# The tegu formerly known as,..



## Bubblz Calhoun (May 11, 2012)

_Korben,.. I concede is a female now named Milla. I've been holding out hoping she was male only because I liked the name Korben. She's at least 15 mths old now and no signs what so ever of being male. But has been starting to carry her weight more around the hips for some time now,.. so I give.

Milla




















_


----------



## JohnMatthew (May 11, 2012)

Great looking girl! If I had more space I'd probably pick up a columbian or two.


----------



## m3s4 (May 12, 2012)

She's a great looking Colombian. I really like the mocha coloring on the top of her head. 

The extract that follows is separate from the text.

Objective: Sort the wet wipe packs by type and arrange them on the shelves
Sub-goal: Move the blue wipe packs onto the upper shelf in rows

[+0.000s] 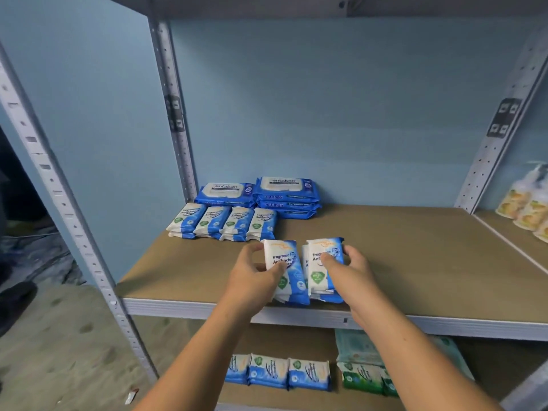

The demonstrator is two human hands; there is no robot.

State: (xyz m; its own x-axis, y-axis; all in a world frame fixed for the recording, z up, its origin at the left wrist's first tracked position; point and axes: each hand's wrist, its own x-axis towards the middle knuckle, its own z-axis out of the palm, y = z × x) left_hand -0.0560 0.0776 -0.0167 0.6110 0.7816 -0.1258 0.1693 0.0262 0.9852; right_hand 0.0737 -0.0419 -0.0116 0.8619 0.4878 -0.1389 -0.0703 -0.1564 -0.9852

Now, because you like the name Korben so much, it would only seem logical to go grab another juvie so you can still use it


----------



## Bubblz Calhoun (May 12, 2012)

_Thanks guys, there's only been one other Colombian that I've had my eye on but Josh over at Outback hasn't budged (enough) on the price. He said he paid quite a bit for it and would like to try and make that back. Which I understand,.. hopefully he'll come around or end up breeding it his self to make up for it that way. It has to be at least 2yrs old now.

Other than that I have some ideas and keeping a look out for a Korben _


----------



## Dana C (May 12, 2012)

Hey Bubblz, why don't you just use the name anyway? You put in an "i" instead of the "e" as in Korbin.


----------



## Bubblz Calhoun (May 12, 2012)

_The original name was Korben Dallas after the Fifth Element movie character of Bruce Willis. I just don't feel right calling her that knowing she's a girl. If by  some chance she turns out to be a late bloomer then I'm all for it. Although I don't see that happening. 

It was pretty much between Milla and Maiwenn the two main female characters. "Maiwenn" Le Besco or her character Diva "Plava"laguna I'm still partial to and will use for something else. 

I couldn't do "Leeloo" Dallas because that was my Blue tegus name. So "Milla" Jovovich just fits, plus she's a great actor anyway, I love her movies._


----------



## JohnMatthew (May 12, 2012)

Bubblz Calhoun said:


> _Thanks guys, there's only been one other Colombian that I've had my eye on but Josh over at Outback hasn't budged (enough) on the price. He said he paid quite a bit for it and would like to try and make that back. Which I understand,.. hopefully he'll come around or end up breeding it his self to make up for it that way. It has to be at least 2yrs old now._



I notice they're still using the same old baby pictures too.. Would be nice to see how that black columbian looks now.


----------



## Bubblz Calhoun (May 12, 2012)

_These are the last pics I got from him some time back.











The pics in this post are more recent.

http://market.kingsnake.com/detail.php?cat=115&de=920218_


----------



## JohnMatthew (May 12, 2012)

Ohhh cool, that guy looks as awesome as ever. I guess I haven't been on the classifieds in a while, I remember them reposting same couple pictures for almost a year.


----------



## m3s4 (May 12, 2012)

Price hasn't dropped much since the last time I checked that add out. 

Nevertheless, it's a very rare and incredibly cool looking Columbian. 

I'd think breeding it would be a great way to try and maintain that brilliant black - for all we know it's the only one of it's kind. 

Big-up's to Josh and Outback, cool guys with good animals.


----------



## paperblankets (May 15, 2012)

Shes adorable.

I am not sure of mines gender yet (only a few months old), I have been referring to him/her as her, and named her Roger. This Tegu may be in for a confusing life.


----------



## Bubblz Calhoun (May 15, 2012)

_Thanks,.. I don't think they know the difference,  I had an issue with it not her._


----------